Rescue and cleanup workers, who put their lives on the line in our nation’s darkest hour, weren’t given information about environmental risks and are now paying the price with financial hardship, illness, and even death.
Hundreds of thousands of people living on the Gulf Coast survived a horrific natural disaster and a failed government response, only to be placed in trailers that FEMA knew were at risk for dangerous levels of formaldehyde.
We are witnessing the cumulative impact of the Bush ideology: what columnist Paul Krugman called a “hostility to the very idea of using government to serve the public good.”
Last month, the House Judiciary Subcommittee on the Constitution, Civil rights, and Civil Liberties, chaired by Representative Jerrold Nadler, held a hearing entitled “the U.S. Environmental Protection Agency’s Response to Air Quality Issues Arising from the Terrorist Attacks of September 11, 2001: Were There Substantive Due Process Violations?”
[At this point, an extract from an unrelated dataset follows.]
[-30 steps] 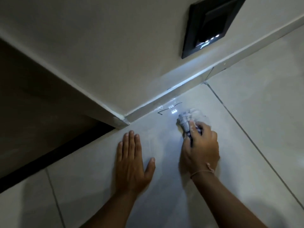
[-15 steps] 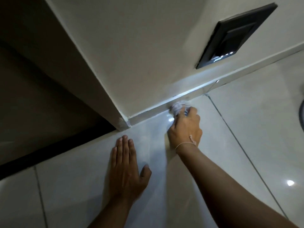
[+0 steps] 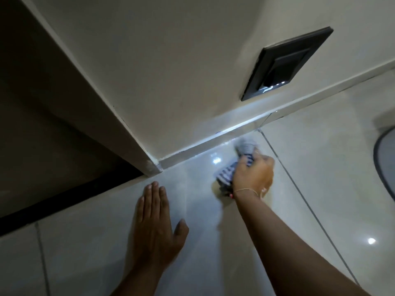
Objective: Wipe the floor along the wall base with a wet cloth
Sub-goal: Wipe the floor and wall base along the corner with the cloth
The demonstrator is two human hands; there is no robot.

It was revealed that scientists had informed the EPA of harmful air quality and dust at the disaster site that contained “dangerous levels of asbestos and other carcinogens.” A September 14 draft of an EPA press release sited elevated asbestos levels and, as Nadler wrote in a New York Times op-ed, “expressed concern for workers at the cleanup site and for employees who would be returning to their offices ‘on or near Water Street’ on September 17.” The White House deleted the warning and instead went with, “Our tests show that it is safe for New Yorkers to go back to work in New York’s financial district.”
Christine Todd Whitman, who was head of the Environmental Protection Agency at the time, testified that opening the stock market quickly was important: “We weren’t going to let the terrorists win.” As for revisions to public statements Whitman said it was critical at the time for the federal government to speak with “one voice.”
How about an honest voice? A Mount Sinai Hospital study that began last year showed that 70 percent of the first 9,000 workers examined reported some kind of respiratory problem after working on the debris pile. Retired Lieutenant Bill Gleason of the New York Fire Department said, “If [Whitman] had stood on the pile and told us how bad it was, she could have saved tens of thousands.”